[[ EXERCISE DATA, beginning ]]

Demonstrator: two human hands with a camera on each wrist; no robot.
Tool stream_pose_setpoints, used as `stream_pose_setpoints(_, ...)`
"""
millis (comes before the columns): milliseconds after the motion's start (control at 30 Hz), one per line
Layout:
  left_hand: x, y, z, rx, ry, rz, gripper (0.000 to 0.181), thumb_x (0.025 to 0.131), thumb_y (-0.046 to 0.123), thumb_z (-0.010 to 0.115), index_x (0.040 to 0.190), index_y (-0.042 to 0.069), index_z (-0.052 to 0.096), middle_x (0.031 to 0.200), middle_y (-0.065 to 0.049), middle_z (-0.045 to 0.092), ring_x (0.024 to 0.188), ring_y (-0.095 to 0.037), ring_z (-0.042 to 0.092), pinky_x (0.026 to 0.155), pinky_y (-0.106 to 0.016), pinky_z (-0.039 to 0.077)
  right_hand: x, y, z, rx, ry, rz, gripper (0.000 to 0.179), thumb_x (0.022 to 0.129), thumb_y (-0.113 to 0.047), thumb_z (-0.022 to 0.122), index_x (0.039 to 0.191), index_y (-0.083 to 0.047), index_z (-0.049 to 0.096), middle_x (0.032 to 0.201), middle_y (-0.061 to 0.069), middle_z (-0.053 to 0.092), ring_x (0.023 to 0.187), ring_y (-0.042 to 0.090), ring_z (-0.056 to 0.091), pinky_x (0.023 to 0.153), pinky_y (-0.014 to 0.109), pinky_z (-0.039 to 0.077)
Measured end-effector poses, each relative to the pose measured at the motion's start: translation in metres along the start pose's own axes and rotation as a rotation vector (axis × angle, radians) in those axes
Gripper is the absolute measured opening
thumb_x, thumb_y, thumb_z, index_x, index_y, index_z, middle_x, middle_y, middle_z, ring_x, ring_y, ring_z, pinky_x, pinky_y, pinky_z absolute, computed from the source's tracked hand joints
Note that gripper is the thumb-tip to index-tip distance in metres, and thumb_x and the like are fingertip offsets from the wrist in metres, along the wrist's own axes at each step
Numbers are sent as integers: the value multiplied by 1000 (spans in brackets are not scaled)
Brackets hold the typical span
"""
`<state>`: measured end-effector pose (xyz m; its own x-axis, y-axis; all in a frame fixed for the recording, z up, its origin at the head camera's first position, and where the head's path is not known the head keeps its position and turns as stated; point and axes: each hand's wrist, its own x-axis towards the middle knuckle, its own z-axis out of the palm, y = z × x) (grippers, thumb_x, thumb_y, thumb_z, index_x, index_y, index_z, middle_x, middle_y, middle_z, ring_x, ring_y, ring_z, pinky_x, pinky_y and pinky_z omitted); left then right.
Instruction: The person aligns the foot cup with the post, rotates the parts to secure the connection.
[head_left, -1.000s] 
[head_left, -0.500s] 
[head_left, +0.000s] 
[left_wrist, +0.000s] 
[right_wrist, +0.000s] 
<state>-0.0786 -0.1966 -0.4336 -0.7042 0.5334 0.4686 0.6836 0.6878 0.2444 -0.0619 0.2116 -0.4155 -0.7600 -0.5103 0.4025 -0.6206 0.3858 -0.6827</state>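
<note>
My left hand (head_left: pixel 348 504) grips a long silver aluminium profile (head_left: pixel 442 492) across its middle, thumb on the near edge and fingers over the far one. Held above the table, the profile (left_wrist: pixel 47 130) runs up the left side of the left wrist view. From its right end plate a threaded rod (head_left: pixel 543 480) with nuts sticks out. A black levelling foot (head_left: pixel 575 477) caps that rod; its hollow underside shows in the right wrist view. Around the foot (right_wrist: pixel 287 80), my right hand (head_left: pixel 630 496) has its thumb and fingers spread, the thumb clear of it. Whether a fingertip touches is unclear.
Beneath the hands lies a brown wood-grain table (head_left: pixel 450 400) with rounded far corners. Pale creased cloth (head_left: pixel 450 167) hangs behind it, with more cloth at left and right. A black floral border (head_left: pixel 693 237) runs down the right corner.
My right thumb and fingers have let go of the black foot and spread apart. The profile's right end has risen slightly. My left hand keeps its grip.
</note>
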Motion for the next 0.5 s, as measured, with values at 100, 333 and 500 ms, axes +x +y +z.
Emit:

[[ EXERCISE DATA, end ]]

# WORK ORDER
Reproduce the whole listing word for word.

# SOLUTION TO THIS EXERCISE
Demonstrator: two human hands with a camera on each wrist; no robot.
Tool stream_pose_setpoints, used as `stream_pose_setpoints(_, ...)`
"""
millis (comes before the columns): milliseconds after the motion's start (control at 30 Hz), one per line
Layout:
  left_hand: x, y, z, rx, ry, rz, gripper (0.000 to 0.181), thumb_x (0.025 to 0.131), thumb_y (-0.046 to 0.123), thumb_z (-0.010 to 0.115), index_x (0.040 to 0.190), index_y (-0.042 to 0.069), index_z (-0.052 to 0.096), middle_x (0.031 to 0.200), middle_y (-0.065 to 0.049), middle_z (-0.045 to 0.092), ring_x (0.024 to 0.188), ring_y (-0.095 to 0.037), ring_z (-0.042 to 0.092), pinky_x (0.026 to 0.155), pinky_y (-0.106 to 0.016), pinky_z (-0.039 to 0.077)
  right_hand: x, y, z, rx, ry, rz, gripper (0.000 to 0.179), thumb_x (0.022 to 0.129), thumb_y (-0.113 to 0.047), thumb_z (-0.022 to 0.122), index_x (0.039 to 0.191), index_y (-0.083 to 0.047), index_z (-0.049 to 0.096), middle_x (0.032 to 0.201), middle_y (-0.061 to 0.069), middle_z (-0.053 to 0.092), ring_x (0.023 to 0.187), ring_y (-0.042 to 0.090), ring_z (-0.056 to 0.091), pinky_x (0.023 to 0.153), pinky_y (-0.014 to 0.109), pinky_z (-0.039 to 0.077)
Measured end-effector poses, each relative to the pose measured at the motion's start: translation in metres along the start pose's own axes and rotation as a rotation vector (axis × angle, radians) in those axes
Gripper is the absolute measured opening
thumb_x, thumb_y, thumb_z, index_x, index_y, index_z, middle_x, middle_y, middle_z, ring_x, ring_y, ring_z, pinky_x, pinky_y, pinky_z absolute, computed from the source's tracked hand joints
Note that gripper is the thumb-tip to index-tip distance in metres, and thumb_x and the like are fingertip offsets from the wrist in metres, along the wrist's own axes at each step
Numbers are sent as integers: the value multiplied by 1000 (spans in brackets are not scaled)
Brackets hold the typical span
"""
`<state>`: measured end-effector pose (xyz m; its own x-axis, y-axis; all in a frame fixed for the recording, z up, its origin at the head camera's first position, and where the head's path is not known the head keeps its position and turns as stated; point and axes: each hand's wrist, its own x-axis towards the middle knuckle, its own z-axis out of the palm, y = z × x) (grippers, thumb_x, thumb_y, thumb_z, index_x, index_y, index_z, middle_x, middle_y, middle_z, ring_x, ring_y, ring_z, pinky_x, pinky_y and pinky_z omitted); left then right.
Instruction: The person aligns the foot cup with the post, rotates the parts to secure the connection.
[head_left, -1.000s] 
[head_left, -0.500s] 
[head_left, +0.000s] 
[left_wrist, +0.000s] 
[right_wrist, +0.000s] 
<state>-0.0786 -0.1966 -0.4336 -0.7042 0.5334 0.4686 0.6836 0.6878 0.2444 -0.0619 0.2116 -0.4155 -0.7600 -0.5103 0.4025 -0.6206 0.3858 -0.6827</state>
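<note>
My left hand (head_left: pixel 348 504) grips a long silver aluminium profile (head_left: pixel 442 492) across its middle, thumb on the near edge and fingers over the far one. Held above the table, the profile (left_wrist: pixel 47 130) runs up the left side of the left wrist view. From its right end plate a threaded rod (head_left: pixel 543 480) with nuts sticks out. A black levelling foot (head_left: pixel 575 477) caps that rod; its hollow underside shows in the right wrist view. Around the foot (right_wrist: pixel 287 80), my right hand (head_left: pixel 630 496) has its thumb and fingers spread, the thumb clear of it. Whether a fingertip touches is unclear.
Beneath the hands lies a brown wood-grain table (head_left: pixel 450 400) with rounded far corners. Pale creased cloth (head_left: pixel 450 167) hangs behind it, with more cloth at left and right. A black floral border (head_left: pixel 693 237) runs down the right corner.
My right thumb and fingers have let go of the black foot and spread apart. The profile's right end has risen slightly. My left hand keeps its grip.
</note>
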Motion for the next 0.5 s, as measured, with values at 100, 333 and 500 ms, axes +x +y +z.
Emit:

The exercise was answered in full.